→ **What is expected**: Pull out of the data below the stretch of lines bounded by the one containing "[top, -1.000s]" and the one containing "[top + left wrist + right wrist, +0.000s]", both bounds included, unchanged.

*** Dataset excerpt Section Begins ***

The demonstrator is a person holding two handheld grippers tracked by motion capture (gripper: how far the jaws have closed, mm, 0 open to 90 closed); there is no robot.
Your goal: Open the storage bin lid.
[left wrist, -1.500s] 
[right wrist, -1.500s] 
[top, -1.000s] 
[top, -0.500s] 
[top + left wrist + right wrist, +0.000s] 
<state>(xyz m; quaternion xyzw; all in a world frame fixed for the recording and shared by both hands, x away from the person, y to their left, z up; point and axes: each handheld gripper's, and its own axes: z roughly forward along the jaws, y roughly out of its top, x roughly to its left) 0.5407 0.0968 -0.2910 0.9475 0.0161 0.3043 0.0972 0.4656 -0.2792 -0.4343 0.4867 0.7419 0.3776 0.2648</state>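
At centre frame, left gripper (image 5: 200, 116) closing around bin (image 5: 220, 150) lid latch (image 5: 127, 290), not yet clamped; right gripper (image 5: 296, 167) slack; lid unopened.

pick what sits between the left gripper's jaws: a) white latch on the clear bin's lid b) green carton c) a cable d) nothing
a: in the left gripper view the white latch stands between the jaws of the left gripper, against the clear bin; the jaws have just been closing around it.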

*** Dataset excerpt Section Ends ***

→ **Task answer**:
[top, -1.000s] 
[top, -0.500s] 
[top + left wrist + right wrist, +0.000s] 

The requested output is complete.